The first shrug emoji was after the 9.2 data corruption bug. I took that one
to mean "Yup. What are we going to do? There was a bug, and we fixed it as
quickly as we correctly could. Incredibly regrettable, but that kind of stuff
is going to happen." There are bugs in software. Knowing the Postgres
developer community, they take correctness very seriously.

The second one is after the Uber quote which describes their tolerance for
developer's holding open transactions and blocking I/O operations, which they
do so from a position of inexperience because they're not database experts. I
understood this one to mean "If you're going to use handle transactions in
this manner, that's not something Postgres itself is going to be able to help
you with."

The third was in response to the Uber quote regarding Uber application bugs
which resulted in open idle connections. I took this shrug to mean that if
this is an issue, it likely can (and should) be fixed in the Uber
applications. It's not really a Postgres issue.

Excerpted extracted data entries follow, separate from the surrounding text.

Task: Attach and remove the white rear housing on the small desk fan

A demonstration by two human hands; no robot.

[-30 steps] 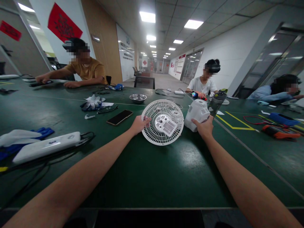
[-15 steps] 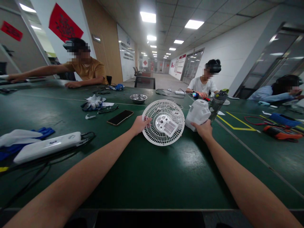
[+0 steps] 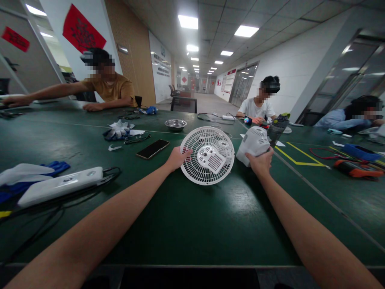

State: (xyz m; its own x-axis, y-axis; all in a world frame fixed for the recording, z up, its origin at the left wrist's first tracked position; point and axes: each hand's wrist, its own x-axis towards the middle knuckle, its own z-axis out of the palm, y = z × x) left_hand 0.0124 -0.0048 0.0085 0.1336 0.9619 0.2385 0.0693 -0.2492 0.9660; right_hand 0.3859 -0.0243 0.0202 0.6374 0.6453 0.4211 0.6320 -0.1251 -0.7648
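Observation:
My left hand (image 3: 178, 158) grips the left rim of a round white fan grille (image 3: 207, 176), thumb over the front. The grille is tilted so that its slotted hub plate faces me. To its right, my right hand (image 3: 261, 161) is closed around the lower right of a white plastic fan housing (image 3: 253, 141) with vent slots. The housing and grille are side by side with a narrow gap. Fingers behind both parts are hidden. Behind the housing stands a dark clear bottle (image 3: 278, 127).
Left of the grille lie a phone (image 3: 152, 149), a metal bowl (image 3: 175, 125) and gloves (image 3: 118, 131). A white power strip (image 3: 63, 185) with black cables is nearer left. An orange multimeter (image 3: 357, 168) sits at right. Several people sit around the green table (image 3: 192, 228).
My right hand has shifted its hold slightly on the housing, which has tilted a little. The grille stays nearly still. The person at left has stretched an arm further left.

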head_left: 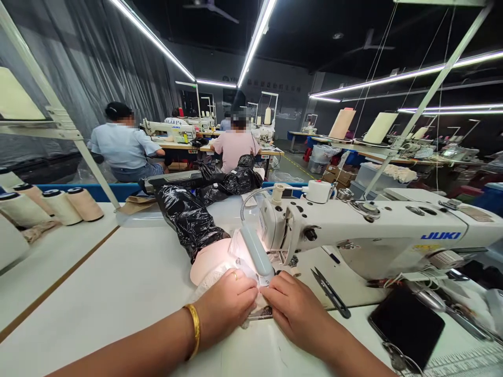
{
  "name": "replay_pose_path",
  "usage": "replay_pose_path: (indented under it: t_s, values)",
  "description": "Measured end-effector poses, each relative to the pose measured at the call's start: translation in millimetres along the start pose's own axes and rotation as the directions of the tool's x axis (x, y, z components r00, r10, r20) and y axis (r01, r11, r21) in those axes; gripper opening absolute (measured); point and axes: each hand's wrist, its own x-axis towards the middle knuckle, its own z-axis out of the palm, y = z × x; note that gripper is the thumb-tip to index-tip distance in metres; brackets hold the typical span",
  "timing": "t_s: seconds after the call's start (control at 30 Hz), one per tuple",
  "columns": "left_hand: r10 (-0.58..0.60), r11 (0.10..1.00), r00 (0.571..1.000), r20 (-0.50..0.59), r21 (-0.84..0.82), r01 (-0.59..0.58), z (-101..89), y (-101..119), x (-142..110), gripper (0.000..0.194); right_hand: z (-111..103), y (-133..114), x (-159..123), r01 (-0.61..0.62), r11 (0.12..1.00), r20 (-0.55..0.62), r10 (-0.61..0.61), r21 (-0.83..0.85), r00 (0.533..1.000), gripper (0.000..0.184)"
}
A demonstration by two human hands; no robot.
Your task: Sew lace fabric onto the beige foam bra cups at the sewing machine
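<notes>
A pale pink fabric piece with a white lace edge [210, 262] lies at the needle end of a white JUKI sewing machine [377, 222]. My left hand [228, 301], with a gold bracelet and a ring, is closed on the lace side of this fabric. Close beside it, my right hand [294, 309] pinches at the near edge, fingertips almost meeting the left ones. A small white printed tag [265, 281] shows between the hands. Just above them hangs a lit grey lamp [255, 248], which partly hides the needle area.
Thread snips [330, 291] lie right of my right hand, beside a black phone [408, 324], keys and a clear ruler [467, 361]. Black plastic wrapping [188, 217] stretches behind the fabric. Thread cones [63, 207] stand at left. Other people sit at machines farther back.
</notes>
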Motion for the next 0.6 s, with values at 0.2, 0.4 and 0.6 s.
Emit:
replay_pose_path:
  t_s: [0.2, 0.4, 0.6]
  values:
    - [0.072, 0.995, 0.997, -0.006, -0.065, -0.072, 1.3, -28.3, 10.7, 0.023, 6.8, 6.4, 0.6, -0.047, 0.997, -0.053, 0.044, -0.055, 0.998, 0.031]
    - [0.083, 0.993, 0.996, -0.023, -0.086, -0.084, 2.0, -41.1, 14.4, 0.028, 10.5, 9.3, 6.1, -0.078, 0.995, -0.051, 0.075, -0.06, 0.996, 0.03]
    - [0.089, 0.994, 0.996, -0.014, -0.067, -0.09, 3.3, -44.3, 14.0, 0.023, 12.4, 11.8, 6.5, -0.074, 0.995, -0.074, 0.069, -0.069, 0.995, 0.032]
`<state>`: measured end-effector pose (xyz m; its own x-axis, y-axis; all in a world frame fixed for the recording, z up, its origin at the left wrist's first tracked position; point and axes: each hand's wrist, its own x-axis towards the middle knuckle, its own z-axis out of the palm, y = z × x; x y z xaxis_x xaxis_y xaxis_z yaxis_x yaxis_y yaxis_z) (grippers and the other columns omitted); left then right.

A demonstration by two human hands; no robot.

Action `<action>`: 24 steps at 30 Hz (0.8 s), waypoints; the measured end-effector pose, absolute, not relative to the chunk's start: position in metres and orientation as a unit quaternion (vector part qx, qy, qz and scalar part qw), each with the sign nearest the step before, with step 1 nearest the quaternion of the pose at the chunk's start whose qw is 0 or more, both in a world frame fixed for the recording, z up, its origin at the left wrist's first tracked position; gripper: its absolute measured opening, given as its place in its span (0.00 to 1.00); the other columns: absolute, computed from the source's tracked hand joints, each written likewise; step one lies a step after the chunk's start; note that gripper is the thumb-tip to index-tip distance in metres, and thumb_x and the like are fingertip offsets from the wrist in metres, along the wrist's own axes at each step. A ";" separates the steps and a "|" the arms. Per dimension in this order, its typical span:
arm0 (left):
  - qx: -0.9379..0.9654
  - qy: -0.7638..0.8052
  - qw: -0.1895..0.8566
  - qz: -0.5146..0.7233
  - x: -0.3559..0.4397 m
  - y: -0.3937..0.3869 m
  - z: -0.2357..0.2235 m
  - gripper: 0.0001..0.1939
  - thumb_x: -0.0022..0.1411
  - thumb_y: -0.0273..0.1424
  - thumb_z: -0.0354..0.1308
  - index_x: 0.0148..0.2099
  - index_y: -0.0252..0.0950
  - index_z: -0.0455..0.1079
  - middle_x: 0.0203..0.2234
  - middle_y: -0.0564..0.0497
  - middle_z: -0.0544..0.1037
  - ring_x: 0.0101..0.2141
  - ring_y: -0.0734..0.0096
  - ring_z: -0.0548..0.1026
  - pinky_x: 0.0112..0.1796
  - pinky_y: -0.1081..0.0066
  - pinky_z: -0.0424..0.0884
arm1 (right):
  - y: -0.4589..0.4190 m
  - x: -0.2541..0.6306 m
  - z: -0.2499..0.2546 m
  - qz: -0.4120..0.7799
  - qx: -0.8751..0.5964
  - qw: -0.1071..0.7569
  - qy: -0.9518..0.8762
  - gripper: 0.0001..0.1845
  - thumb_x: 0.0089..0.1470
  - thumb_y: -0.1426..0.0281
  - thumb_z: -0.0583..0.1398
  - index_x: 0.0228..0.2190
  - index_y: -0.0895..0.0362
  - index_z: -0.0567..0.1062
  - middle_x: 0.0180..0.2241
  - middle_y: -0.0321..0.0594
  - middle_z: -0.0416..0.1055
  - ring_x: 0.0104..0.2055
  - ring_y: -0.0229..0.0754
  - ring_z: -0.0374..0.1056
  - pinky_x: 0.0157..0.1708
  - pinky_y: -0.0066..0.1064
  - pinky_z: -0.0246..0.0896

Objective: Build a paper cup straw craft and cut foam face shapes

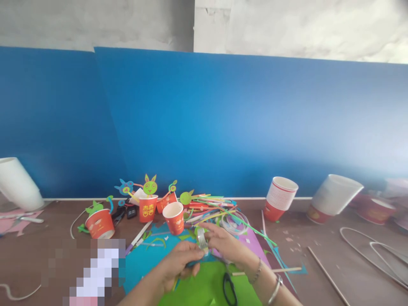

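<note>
My left hand point(180, 263) and my right hand point(223, 243) meet low in the middle of the view, both pinched on a small roll of clear tape point(201, 239). They hover over a green sheet point(204, 287) and a blue sheet point(149, 255) of craft paper. Black scissors point(230, 290) lie on the green sheet under my right wrist, which wears bracelets. An empty red paper cup point(174, 217) stands just beyond my hands.
Red cups with paper animal figures point(148, 204) and a cup with green leaves point(99, 222) stand behind. Coloured straws point(210, 208) lie in a pile. A stack of red cups point(280, 197), white tubs point(334, 193), thin wooden sticks point(328, 276) and white wire loops point(376, 250) lie right. A blue board backs the table.
</note>
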<state>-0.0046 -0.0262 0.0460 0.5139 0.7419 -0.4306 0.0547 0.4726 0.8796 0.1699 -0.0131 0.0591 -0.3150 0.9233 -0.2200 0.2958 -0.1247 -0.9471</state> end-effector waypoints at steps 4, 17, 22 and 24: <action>0.468 0.431 0.741 0.212 -0.004 -0.026 0.044 0.19 0.45 0.46 0.61 0.25 0.37 0.61 0.08 0.60 0.68 0.08 0.86 0.47 0.15 0.73 0.35 | -0.018 0.165 0.071 0.574 -0.481 0.359 -0.557 0.30 0.39 0.76 0.54 0.48 0.57 0.71 0.32 0.37 0.68 0.31 0.37 0.61 0.32 0.29 0.56; 0.473 0.452 0.731 0.194 -0.004 -0.026 0.044 0.21 0.45 0.45 0.63 0.30 0.39 0.57 0.11 0.59 0.72 0.08 0.85 0.49 0.15 0.74 0.37 | -0.022 0.163 0.082 0.584 -0.422 0.387 -0.575 0.29 0.41 0.71 0.57 0.49 0.56 0.70 0.35 0.39 0.71 0.37 0.43 0.63 0.38 0.34 0.57; 0.490 0.425 0.736 0.196 -0.005 -0.028 0.046 0.18 0.48 0.43 0.61 0.35 0.35 0.65 0.11 0.58 0.72 0.09 0.84 0.50 0.15 0.73 0.37 | -0.025 0.163 0.088 0.598 -0.405 0.378 -0.579 0.30 0.41 0.72 0.56 0.50 0.56 0.69 0.39 0.41 0.71 0.43 0.45 0.64 0.44 0.37 0.56; 0.503 0.414 0.734 0.190 -0.005 -0.028 0.046 0.17 0.48 0.43 0.60 0.32 0.33 0.68 0.11 0.56 0.73 0.08 0.84 0.50 0.15 0.73 0.38 | -0.027 0.162 0.090 0.602 -0.397 0.379 -0.580 0.29 0.42 0.72 0.56 0.50 0.56 0.70 0.41 0.42 0.71 0.45 0.46 0.64 0.45 0.37 0.56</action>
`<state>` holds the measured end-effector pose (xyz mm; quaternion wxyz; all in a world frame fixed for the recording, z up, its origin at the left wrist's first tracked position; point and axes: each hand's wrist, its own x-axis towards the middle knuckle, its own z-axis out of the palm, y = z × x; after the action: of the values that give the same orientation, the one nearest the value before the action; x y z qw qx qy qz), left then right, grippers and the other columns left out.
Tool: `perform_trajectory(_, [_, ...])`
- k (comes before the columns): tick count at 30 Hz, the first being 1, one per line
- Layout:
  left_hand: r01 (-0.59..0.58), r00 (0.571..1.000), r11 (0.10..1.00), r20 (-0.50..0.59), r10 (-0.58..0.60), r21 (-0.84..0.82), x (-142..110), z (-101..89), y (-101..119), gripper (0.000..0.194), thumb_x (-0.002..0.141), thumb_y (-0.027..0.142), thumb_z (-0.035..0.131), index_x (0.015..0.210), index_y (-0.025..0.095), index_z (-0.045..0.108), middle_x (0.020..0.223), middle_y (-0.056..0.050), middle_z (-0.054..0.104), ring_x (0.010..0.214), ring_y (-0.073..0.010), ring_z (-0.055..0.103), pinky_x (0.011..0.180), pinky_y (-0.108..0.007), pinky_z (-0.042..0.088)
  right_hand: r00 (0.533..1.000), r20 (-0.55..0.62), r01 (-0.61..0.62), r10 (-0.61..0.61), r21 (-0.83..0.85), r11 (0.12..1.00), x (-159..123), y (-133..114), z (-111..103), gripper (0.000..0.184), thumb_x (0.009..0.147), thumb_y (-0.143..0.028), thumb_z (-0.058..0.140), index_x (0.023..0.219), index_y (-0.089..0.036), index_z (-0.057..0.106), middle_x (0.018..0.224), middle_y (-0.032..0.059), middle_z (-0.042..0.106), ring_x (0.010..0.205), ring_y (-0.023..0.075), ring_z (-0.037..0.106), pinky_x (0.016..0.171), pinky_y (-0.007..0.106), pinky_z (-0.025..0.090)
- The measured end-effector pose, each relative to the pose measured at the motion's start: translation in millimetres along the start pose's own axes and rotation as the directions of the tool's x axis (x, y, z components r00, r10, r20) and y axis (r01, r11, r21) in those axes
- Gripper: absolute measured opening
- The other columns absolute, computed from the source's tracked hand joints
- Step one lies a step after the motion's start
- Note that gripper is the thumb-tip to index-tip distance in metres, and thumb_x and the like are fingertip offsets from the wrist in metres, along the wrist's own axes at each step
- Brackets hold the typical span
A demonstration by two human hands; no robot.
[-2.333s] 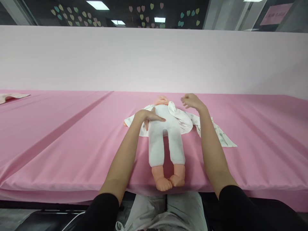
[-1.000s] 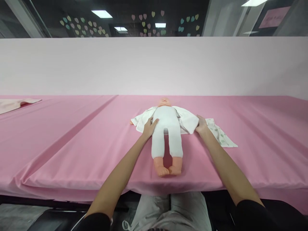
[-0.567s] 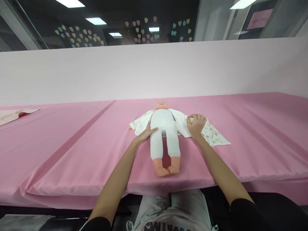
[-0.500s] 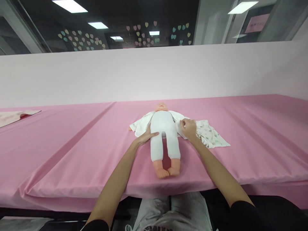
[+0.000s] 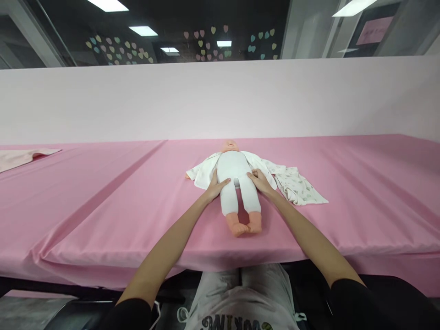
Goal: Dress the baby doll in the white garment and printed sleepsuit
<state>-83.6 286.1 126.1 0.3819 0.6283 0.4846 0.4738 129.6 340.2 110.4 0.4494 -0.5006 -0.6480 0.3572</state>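
A baby doll (image 5: 237,183) in a white bodysuit lies on its back on the pink padded table (image 5: 103,201), head away from me, bare feet toward me. Under it an open white printed garment (image 5: 275,176) spreads to both sides. My left hand (image 5: 216,185) rests flat against the doll's left hip, fingers stretched out. On the other side my right hand (image 5: 259,180) lies on the doll's right hip, fingers extended and touching the bodysuit. Neither hand grips anything.
A loose printed part of the garment (image 5: 300,190) trails to the right of the doll. A pale pink cloth (image 5: 20,156) lies at the far left. A light pink partition (image 5: 220,98) stands behind the table. The table's front edge is just past the doll's feet.
My right hand let go of the garment's right flap and moved left onto the doll's hip. The left hand stayed at the doll's side. The doll slid slightly away from me.
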Motion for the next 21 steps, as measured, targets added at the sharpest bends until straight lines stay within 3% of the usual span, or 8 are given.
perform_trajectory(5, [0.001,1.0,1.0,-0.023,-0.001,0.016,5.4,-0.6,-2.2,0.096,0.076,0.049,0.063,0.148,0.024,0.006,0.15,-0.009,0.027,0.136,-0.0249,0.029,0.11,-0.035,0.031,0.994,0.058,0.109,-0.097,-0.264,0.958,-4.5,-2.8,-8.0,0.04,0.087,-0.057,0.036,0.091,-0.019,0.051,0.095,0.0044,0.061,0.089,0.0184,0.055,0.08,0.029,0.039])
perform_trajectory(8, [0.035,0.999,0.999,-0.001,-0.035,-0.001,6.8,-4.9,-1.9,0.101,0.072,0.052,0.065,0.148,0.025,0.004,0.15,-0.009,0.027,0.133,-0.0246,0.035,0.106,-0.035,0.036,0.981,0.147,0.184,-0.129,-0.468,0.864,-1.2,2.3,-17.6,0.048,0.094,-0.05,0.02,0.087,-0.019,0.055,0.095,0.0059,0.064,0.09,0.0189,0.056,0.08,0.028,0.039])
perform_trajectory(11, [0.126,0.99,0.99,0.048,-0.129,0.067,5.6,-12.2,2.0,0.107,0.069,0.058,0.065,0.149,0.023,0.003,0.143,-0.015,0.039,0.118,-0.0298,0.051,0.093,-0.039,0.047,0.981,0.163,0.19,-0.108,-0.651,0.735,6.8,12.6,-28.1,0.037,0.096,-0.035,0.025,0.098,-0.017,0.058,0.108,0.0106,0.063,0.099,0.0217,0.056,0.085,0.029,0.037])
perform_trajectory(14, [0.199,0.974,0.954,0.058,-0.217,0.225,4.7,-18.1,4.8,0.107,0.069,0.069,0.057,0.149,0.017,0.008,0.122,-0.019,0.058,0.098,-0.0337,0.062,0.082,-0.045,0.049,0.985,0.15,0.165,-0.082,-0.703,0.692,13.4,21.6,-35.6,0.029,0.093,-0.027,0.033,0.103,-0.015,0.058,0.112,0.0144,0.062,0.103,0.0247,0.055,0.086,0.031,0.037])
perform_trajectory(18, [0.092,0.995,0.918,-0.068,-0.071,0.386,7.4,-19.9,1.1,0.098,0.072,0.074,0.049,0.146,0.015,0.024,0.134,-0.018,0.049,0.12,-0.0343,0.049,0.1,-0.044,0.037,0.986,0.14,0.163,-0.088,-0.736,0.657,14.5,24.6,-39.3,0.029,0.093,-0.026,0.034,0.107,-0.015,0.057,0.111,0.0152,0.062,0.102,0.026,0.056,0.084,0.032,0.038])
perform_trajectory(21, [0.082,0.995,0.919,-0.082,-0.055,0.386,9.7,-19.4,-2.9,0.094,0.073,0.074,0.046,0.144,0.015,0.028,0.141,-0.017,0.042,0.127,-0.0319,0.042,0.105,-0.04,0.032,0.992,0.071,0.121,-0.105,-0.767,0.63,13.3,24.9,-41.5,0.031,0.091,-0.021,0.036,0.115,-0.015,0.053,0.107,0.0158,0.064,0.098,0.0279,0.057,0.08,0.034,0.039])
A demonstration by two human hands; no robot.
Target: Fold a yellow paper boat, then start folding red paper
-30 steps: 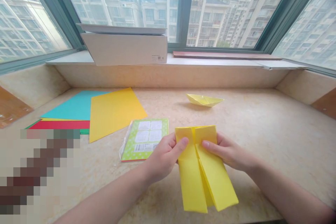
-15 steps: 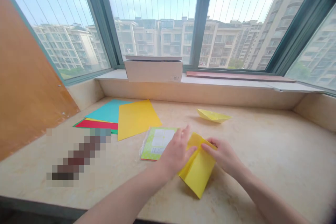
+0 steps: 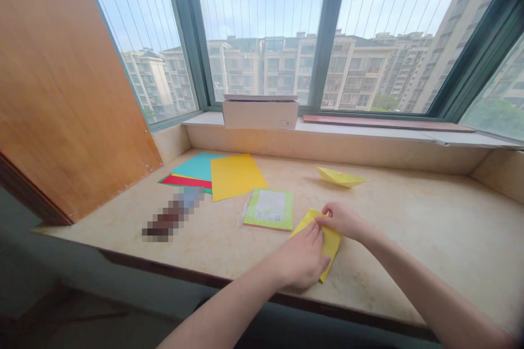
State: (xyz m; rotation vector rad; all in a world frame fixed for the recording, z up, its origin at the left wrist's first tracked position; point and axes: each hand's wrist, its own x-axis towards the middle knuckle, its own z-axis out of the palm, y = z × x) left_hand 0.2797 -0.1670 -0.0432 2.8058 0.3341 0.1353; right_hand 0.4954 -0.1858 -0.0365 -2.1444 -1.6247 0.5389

The fourth (and last) was in response to the lack of quantitative information
regarding their Postgres issues (which makes honest, in-depth third-party
investigation difficult), Uber's decision to go schema-less, and that MySQL is
more tolerant of the bugs in Uber software. I took this one again to mean that
there's little that Postgres itself is responsible for, or can do anything
about here.

A question I always like to ask myself when someone has issues with something
a third party is responsible for is what is a realistic and reasonable
response from the third party. That often makes me realize that there's little
they can be expected to do or are really responsible for, at least for some of
the issues. For the most part, I think these shrugs reflect that.

If the shrug emojis were removed, would it be okay? Anything else?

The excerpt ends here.